Abstract: As in the title. Made to clarify my own knowledge, based mostly on the great answer by Alebu at StackExchange.
1. Introduction
We consider two cumulative distribution functions (CDFs), one for the negative class and one for the positive class:
$$ F_0(t) := P(S < t\,\vert\, \text{negative}), $$ $$ F_1(t) := P(S < t \,\vert\, \text{positive}). $$
To make this clearer, think of t as a red line which divides two teams (a threshold, if you will). The realizations of the random variable S which exceed the threshold t belong to the positive team, and realizations below that threshold belong to the negative team. This might seem unintuitive, since the probability of belonging to the negative class if you belong to the negative class is a hundred percent. The way to clarify this is to introduce an auxiliary variable v and understand that for a given value t, the CDF is actually measuring the probability that the score will be below v, up to when v catches up with t. So basically, the CDF for the negative class has in its domain the values of v up to when v catches up with t. Symmetrically, the CDF for the positive class has in its domain the values of some w up to when w catches up with t. However, as you might notice - this makes no sense, since we would get a CDF with constant value equal to zero for the positive class. What's crucial here is to understand that the positive and negative classes are defined not in terms of theoretical distributions, but rather in terms of empirical distributions. So: the CDF of the negative class is actually the proportion of the negative class correctly classified as negative by the decision rule, and the CDF of the positive class is the proportion of the positive class incorrectly classified as negative.
2. Defining FPR and TPR
$$ \text{FPR}(t) = x(t) = P(S > t \mid \text{negative}) = 1 - F_0(t), $$ $$ \text{TPR}(t) = y(t) = P(S > t \mid \text{positive}) = 1 - F_1(t). $$
Hence, the ROC curve is represented by the points \(\bigl(\text{FPR}(t),\ \text{TPR}(t)\bigr)\equiv \bigl(x(t),\ y(t)\bigr)\). We might write this as \((\,x(t),\ y(t)\,)\), with \(y(x(t)) = y(t)\).
3. ROC and AUC
(Here we see the integral definition of AUC in terms of \(y\) and \(x\). Essentially, the area under the ROC curve is the integral of the TPR/FPR tradeoff curve.)
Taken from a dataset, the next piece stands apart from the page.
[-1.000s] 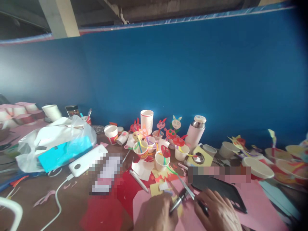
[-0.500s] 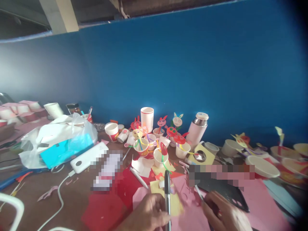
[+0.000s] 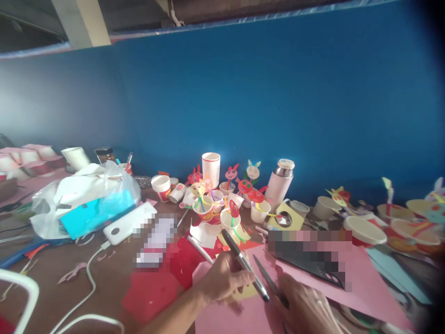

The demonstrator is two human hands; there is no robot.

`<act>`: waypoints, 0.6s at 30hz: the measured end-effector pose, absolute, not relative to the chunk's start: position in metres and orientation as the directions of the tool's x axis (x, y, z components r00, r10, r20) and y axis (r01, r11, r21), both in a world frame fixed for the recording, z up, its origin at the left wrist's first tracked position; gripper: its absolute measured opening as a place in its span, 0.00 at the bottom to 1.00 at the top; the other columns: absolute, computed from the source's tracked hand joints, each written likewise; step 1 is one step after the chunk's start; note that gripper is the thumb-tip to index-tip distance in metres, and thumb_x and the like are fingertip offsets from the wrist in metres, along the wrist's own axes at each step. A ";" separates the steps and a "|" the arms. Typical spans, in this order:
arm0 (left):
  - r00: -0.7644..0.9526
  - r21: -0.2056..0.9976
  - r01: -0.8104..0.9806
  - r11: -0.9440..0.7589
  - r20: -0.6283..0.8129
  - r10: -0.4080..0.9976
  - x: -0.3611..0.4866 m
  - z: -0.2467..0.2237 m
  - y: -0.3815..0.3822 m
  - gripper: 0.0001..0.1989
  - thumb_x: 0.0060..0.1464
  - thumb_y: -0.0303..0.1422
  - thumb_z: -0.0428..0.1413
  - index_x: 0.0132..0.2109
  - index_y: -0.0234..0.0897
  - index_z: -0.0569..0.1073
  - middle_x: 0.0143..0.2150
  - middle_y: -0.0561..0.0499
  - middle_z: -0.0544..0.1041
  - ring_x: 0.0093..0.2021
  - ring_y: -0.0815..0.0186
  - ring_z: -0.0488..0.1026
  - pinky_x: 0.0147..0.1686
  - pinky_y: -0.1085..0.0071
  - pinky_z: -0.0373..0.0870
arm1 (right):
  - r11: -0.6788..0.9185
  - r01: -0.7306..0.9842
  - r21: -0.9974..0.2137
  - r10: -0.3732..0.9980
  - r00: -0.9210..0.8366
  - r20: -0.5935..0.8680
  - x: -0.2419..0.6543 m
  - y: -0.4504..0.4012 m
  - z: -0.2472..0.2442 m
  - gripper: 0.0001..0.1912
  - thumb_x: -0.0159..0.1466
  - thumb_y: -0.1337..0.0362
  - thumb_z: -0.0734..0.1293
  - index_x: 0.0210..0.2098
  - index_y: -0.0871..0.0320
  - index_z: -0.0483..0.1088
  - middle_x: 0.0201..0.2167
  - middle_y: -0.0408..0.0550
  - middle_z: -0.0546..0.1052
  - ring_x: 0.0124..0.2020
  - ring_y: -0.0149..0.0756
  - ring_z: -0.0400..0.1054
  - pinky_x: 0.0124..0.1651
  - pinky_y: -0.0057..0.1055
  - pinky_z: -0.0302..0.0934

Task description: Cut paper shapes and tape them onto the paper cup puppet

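My left hand is closed around a black-and-silver marker, which slants from upper left to lower right. Close beside it, my right hand grips a pair of scissors by the dark handle, the blades pointing up and left. Both hands are over pink paper at the front of the table. A piece of yellow paper lies partly hidden under my left hand. To the right of the scissors is a dark, partly blurred phone-shaped thing.
Behind the hands stand several paper cups with cut-paper figures and a pink thermos. Red paper, a white power bank with a cable and a plastic bag lie on the left. A blue wall rises behind.
The marker has tipped from upright to a slant in my left hand. My right hand has moved slightly left and down, and the scissor blades show more clearly. The view has shifted slightly.
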State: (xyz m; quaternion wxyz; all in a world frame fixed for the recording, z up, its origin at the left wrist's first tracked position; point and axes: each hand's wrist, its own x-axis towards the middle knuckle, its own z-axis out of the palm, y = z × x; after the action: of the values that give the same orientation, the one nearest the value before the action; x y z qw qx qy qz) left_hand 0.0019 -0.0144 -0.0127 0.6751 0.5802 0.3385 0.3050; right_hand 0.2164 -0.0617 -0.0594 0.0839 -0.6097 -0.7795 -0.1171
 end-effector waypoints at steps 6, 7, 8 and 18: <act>0.570 0.987 -0.045 0.156 -0.103 0.815 0.003 -0.034 -0.017 0.21 0.48 0.47 0.55 0.23 0.33 0.63 0.16 0.57 0.61 0.16 0.78 0.55 0.15 0.78 0.49 | 0.233 0.972 0.021 0.925 -0.228 0.303 0.216 -0.064 -0.058 0.17 0.60 0.56 0.59 0.18 0.52 0.67 0.16 0.42 0.75 0.15 0.37 0.70 0.16 0.27 0.51; 0.587 0.986 -0.034 0.166 -0.114 0.802 0.003 -0.035 -0.019 0.21 0.48 0.46 0.55 0.22 0.33 0.63 0.16 0.57 0.61 0.15 0.78 0.55 0.15 0.77 0.48 | 0.233 0.972 -0.013 0.920 -0.217 0.326 0.216 -0.064 -0.057 0.19 0.61 0.54 0.58 0.18 0.52 0.67 0.16 0.42 0.75 0.14 0.35 0.70 0.15 0.26 0.53; 0.597 0.980 -0.038 0.193 -0.133 0.791 0.003 -0.036 -0.021 0.21 0.47 0.46 0.56 0.21 0.33 0.63 0.16 0.57 0.61 0.15 0.78 0.54 0.14 0.77 0.47 | 0.244 0.968 -0.056 0.914 -0.211 0.347 0.216 -0.064 -0.057 0.19 0.62 0.53 0.58 0.19 0.52 0.67 0.17 0.41 0.75 0.14 0.34 0.70 0.15 0.25 0.54; 0.620 0.890 -0.178 0.420 -0.230 0.750 0.020 -0.043 -0.041 0.17 0.36 0.43 0.62 0.24 0.33 0.69 0.17 0.55 0.64 0.16 0.75 0.59 0.17 0.75 0.54 | 0.487 0.755 -0.438 0.821 -0.225 0.525 0.194 -0.071 -0.062 0.30 0.54 0.48 0.63 0.54 0.51 0.62 0.48 0.51 0.74 0.47 0.48 0.70 0.47 0.38 0.66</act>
State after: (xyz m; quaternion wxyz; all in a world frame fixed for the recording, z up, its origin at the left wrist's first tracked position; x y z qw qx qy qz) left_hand 0.0202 -0.0413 -0.0435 0.7801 0.4489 0.3184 0.2976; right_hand 0.1943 -0.0713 -0.0623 0.3651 -0.5043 -0.7813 0.0447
$$ \text{AUC} = \int_{0}^{1} y(x)\,dx, $$
where \(x(t) = 1 - F_0(t)\) and \(y(t) = 1 - F_1(t)\). Taking derivatives w.r.t. \(t\):
$$ \frac{dx}{dt} = -f_0(t), \quad \frac{dy}{dt} = -f_1(t). $$ $$ dx = -f_0(t)\,dt, $$ $$ \int_{0}^{1} y\,dx = \int_{0=x(t)}^{1=x(t)} \bigl[\,1 - F_1(t)\bigr]\bigl[-f_0(t)\bigr]\ dt. $$
4. Behavior of \(x(t)\) as \(t\) Varies
(Key insight: \(x(t)\) decreases from 1 to 0 as \(t\) goes from \(-\infty\) to \(+\infty\).)
In other words:
where x(t) goes from 1 to 0 as t goes from -∞ to +∞. x(t) | F₀(t) | t ------+-------+--------- 0 | 1 | +∞ 1 | 0 | -∞ F₀(t): 1 → 0 (for -∞ → +∞).
5. Full AUC Derivation
(The integral for AUC in terms of the density \(f_0\) and cumulant \(F_1\).)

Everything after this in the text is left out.